After 69 minutes of combat, Diego Velázquez reached Cienfuegos, where the wounded men were disembarked and reinforcements were requested to face Yankee, which was exchanging fire with the shore batteries of Cienfuegos. Diego Velázquez exited the port shortly after accompanied by the small gunboats Lince and Cometa. According to Spanish sources, the American ship decided to withdraw from the battle at this point, and the Spanish vessels returned to Cienfuegos. According to American sources, the Spanish gunboats withdrew to Cienfuegos harbor and Yankee continued firing on Sabanilla Battery until it withdrew at 1500 hours. Teniente Carranza was acclaimed as his force re-entered the port. The fierce opposition of his gunboat confused the Americans, whose commander Willard H. Brownson believed that the ship that he was facing was the torpedo gunboat Galicia, a ship almost three times larger than Diego Velázquez. El urísima Concepción eventually reached Cienfuegos without difficulties while Yankee set a course back to the eastern end of Cuba.

==Aftermath==
The Action of 13 June 1898 was the last naval engagement fought near Cienfuegos. Land operations to capture the town, which remained open as a supply route to Havana and was the headquarters of one of the five corps in which Cuba had been divided, were recommended by the Cuban general Máximo Gómez to General William Shafer, but that plan was never carried out. The action of Cienfuegos was one of the events in which the Spanish coastguards successfully battled the American auxiliary fleet or Mosquito Squadron. At the end of the war Diego Velázquez sailed to the French colony of Martinique and then back to Spain, but was eventually sold to Venezuela on 17 July 1899. Named Miranda, she served in the Venezuelan Navy for many years.

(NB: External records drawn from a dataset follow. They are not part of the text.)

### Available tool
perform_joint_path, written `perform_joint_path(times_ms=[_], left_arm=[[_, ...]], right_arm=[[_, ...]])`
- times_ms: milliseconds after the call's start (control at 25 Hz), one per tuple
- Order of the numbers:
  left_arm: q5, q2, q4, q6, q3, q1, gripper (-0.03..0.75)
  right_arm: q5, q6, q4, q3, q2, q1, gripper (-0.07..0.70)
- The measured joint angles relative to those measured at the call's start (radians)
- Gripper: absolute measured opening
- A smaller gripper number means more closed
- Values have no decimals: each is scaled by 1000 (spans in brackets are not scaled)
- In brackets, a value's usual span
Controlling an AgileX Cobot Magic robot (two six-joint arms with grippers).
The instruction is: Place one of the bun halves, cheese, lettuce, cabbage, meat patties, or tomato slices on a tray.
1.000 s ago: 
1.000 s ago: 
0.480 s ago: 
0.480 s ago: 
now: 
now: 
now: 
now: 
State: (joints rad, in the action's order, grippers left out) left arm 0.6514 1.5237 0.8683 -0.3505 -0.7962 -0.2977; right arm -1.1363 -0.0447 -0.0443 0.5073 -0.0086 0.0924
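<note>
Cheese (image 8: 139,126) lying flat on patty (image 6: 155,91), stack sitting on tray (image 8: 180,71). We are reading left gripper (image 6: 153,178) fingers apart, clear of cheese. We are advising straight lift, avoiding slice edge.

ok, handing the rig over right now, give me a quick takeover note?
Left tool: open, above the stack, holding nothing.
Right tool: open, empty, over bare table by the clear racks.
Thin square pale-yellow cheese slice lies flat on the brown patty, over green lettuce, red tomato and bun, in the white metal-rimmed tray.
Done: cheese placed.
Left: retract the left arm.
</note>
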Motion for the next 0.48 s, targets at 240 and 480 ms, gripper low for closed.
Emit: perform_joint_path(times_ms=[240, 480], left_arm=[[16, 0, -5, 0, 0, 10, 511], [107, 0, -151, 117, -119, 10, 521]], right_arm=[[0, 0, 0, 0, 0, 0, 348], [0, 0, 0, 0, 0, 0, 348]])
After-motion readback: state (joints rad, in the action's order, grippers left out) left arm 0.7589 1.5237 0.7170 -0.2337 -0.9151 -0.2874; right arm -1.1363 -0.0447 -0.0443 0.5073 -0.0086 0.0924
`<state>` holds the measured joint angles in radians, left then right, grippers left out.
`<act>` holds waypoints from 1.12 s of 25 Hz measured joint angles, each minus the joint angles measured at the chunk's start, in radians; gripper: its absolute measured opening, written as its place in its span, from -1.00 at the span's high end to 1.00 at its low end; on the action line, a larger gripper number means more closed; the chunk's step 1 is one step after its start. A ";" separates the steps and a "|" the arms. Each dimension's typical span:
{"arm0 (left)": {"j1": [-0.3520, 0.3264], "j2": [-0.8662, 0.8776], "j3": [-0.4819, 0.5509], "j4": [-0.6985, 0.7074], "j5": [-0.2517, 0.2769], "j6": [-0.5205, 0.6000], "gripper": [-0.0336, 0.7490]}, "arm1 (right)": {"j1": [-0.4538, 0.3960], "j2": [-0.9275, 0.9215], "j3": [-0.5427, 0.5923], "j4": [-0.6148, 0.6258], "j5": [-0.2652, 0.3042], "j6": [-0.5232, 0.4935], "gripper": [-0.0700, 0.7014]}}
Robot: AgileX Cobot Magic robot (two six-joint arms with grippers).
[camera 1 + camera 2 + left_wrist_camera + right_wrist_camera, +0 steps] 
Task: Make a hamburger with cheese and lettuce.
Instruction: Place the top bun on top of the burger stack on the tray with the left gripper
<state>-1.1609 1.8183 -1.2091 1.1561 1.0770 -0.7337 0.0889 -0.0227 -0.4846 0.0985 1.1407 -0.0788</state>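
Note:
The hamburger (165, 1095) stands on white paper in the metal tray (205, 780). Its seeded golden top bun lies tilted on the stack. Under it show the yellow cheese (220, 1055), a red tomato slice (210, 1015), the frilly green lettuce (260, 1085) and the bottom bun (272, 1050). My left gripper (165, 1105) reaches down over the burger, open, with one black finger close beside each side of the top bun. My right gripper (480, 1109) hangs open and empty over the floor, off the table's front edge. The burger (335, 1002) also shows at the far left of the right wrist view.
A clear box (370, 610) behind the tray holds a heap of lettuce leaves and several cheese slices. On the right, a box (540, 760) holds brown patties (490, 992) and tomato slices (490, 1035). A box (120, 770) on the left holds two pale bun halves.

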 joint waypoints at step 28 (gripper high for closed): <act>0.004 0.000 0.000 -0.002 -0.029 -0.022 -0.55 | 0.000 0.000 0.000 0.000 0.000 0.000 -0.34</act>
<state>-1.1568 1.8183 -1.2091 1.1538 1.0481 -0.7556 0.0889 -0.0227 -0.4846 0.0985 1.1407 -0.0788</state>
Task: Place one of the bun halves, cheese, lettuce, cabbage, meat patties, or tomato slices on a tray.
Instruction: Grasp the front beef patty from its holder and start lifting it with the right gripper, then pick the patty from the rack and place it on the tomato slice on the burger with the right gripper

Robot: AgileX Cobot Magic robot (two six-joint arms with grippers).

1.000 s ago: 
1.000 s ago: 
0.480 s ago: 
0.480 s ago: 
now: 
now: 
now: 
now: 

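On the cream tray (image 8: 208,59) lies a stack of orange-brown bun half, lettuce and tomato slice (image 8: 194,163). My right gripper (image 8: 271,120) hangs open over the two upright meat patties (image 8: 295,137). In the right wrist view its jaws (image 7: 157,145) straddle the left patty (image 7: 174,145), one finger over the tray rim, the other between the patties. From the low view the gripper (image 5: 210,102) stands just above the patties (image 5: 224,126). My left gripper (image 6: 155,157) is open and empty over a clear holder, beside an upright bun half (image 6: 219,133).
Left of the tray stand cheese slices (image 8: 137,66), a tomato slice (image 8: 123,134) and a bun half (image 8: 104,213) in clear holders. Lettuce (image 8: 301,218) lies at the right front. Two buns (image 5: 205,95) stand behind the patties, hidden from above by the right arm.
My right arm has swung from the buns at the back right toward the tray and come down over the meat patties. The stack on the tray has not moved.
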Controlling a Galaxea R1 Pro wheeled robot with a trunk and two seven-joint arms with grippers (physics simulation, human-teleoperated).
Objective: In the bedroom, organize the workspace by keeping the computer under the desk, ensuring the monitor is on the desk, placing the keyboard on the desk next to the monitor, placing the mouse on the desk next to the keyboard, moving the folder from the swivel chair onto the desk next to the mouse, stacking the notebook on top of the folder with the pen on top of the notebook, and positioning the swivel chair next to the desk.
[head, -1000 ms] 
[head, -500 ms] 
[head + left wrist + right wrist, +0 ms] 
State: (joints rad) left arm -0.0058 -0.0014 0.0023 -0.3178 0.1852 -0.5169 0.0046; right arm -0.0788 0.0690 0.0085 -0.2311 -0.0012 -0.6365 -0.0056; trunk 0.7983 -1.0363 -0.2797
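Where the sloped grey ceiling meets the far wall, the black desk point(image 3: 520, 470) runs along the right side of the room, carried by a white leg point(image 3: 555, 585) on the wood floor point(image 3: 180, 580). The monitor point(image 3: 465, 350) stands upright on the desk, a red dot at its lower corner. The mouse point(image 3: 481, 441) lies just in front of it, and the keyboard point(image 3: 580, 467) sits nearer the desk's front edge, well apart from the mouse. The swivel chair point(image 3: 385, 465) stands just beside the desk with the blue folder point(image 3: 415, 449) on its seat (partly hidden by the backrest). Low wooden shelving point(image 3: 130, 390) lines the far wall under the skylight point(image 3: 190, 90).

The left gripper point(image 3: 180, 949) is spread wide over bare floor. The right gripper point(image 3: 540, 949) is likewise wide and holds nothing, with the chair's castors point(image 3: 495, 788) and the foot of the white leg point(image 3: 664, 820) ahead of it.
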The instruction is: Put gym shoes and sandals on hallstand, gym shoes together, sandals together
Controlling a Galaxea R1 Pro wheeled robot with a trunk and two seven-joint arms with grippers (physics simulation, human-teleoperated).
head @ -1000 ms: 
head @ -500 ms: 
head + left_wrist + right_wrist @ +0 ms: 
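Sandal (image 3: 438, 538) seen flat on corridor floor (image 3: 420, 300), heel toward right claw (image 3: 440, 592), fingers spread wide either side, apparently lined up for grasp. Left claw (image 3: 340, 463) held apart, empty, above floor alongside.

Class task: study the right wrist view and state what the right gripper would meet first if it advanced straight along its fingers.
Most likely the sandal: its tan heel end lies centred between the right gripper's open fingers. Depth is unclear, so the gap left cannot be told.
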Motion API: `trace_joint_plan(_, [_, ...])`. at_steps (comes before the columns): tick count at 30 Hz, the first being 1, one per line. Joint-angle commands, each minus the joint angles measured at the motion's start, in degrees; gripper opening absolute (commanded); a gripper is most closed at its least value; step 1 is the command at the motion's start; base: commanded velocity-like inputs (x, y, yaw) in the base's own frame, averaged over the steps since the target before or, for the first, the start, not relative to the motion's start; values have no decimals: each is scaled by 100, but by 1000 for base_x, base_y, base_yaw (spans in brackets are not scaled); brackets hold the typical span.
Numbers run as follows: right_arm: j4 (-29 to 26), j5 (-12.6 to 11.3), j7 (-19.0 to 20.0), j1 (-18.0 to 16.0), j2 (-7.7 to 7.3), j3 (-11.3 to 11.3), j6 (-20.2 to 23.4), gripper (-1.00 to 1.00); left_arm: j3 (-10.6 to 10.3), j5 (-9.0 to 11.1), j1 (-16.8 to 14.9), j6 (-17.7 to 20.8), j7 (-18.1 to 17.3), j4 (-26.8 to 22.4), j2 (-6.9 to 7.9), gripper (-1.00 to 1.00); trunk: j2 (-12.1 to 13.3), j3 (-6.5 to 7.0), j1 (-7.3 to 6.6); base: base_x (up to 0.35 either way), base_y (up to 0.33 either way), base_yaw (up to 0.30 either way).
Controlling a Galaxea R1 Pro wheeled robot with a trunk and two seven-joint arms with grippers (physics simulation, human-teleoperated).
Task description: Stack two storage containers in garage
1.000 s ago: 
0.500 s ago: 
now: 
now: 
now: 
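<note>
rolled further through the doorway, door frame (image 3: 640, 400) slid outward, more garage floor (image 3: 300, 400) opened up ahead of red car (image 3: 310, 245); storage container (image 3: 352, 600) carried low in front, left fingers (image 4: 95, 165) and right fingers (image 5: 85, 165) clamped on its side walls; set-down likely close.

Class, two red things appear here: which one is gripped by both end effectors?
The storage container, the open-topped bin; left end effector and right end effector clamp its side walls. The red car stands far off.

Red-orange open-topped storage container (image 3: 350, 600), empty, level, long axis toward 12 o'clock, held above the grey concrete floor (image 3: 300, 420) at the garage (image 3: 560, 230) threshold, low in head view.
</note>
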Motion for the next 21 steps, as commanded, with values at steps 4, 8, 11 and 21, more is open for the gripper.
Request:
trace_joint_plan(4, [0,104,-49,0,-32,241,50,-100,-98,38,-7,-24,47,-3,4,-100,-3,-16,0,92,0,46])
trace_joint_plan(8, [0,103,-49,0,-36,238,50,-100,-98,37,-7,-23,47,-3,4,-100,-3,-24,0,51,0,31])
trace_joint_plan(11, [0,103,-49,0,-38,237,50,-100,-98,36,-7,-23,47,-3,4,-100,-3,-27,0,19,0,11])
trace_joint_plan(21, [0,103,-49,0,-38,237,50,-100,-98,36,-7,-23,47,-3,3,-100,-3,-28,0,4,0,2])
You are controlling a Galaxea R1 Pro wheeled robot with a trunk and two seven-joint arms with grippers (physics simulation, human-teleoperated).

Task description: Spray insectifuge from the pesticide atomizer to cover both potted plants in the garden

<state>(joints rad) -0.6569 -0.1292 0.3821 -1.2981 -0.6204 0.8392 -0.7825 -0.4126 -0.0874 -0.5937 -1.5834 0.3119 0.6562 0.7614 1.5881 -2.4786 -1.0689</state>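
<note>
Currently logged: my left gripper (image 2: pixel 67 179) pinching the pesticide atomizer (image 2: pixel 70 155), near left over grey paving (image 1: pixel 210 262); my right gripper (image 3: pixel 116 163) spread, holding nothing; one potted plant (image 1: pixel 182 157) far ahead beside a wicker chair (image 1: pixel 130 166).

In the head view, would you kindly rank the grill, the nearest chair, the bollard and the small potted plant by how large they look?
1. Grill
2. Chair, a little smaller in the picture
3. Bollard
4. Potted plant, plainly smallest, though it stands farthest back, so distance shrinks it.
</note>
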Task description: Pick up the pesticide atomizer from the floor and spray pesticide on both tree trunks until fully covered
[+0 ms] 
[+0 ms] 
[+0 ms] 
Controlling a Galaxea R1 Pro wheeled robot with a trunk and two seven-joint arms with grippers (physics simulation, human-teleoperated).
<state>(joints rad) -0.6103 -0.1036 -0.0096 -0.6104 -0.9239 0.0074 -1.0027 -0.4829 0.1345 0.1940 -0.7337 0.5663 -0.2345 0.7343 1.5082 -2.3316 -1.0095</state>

Juan de Carranza died from illness in Cuba in 1899.

==Order of battle==

Spain

Gunboats

- Diego Velázquez
- Lince
- Cometa

United States

Auxiliary cruiser
- USS Yankee

==Bibliography==
- Donald H. Dyal, Brian B. Carpenter, Mark A. Thomas, Historical dictionary of the Spanish American War. Greenwood Publishing Group (1996). ISBN 0-313-28852-6
- Hermenegildo Franco Castañón, El combate naval del 3 de julio: Un desastre anunciado, in Cuad. Monogr. Inst. Hist. Cult. Nav. Inst. de Historia y Cultura Naval, Madrid (1998).
- Agustín Ramón Rodríguez González, Buques de la armada española a través de la fotografía, 1849–1900. Agualarga (2001). ISBN 84-95088-37-1
- Agustín Ramón Rodríguez González, Bloqueo y Combates en La Habana y Cienfuegos in Revista General de Marina, Vol. 255 (2008). ISSN 0034-9569
- David Solar, Una guerra por encima de las posibilidades españolas, in Historia y Comunicación Social, nº 3: La guerra del 98 y los medios de comunicación. Departamento de Historia de la Comunicación Social, Servicio de Publicaciones, Universidad Complutense de Madrid (1998). ISSN 1137-0734
- El Mundo Naval Ilustrado. Hijos de M. G. Hernández, Madrid, (15/08/1898). ISSN 9954-8585
- Yankee in Dictionary of American Naval Fighting Ships. Navy Dept., Office of the Chief of Naval Operations, Naval History Division.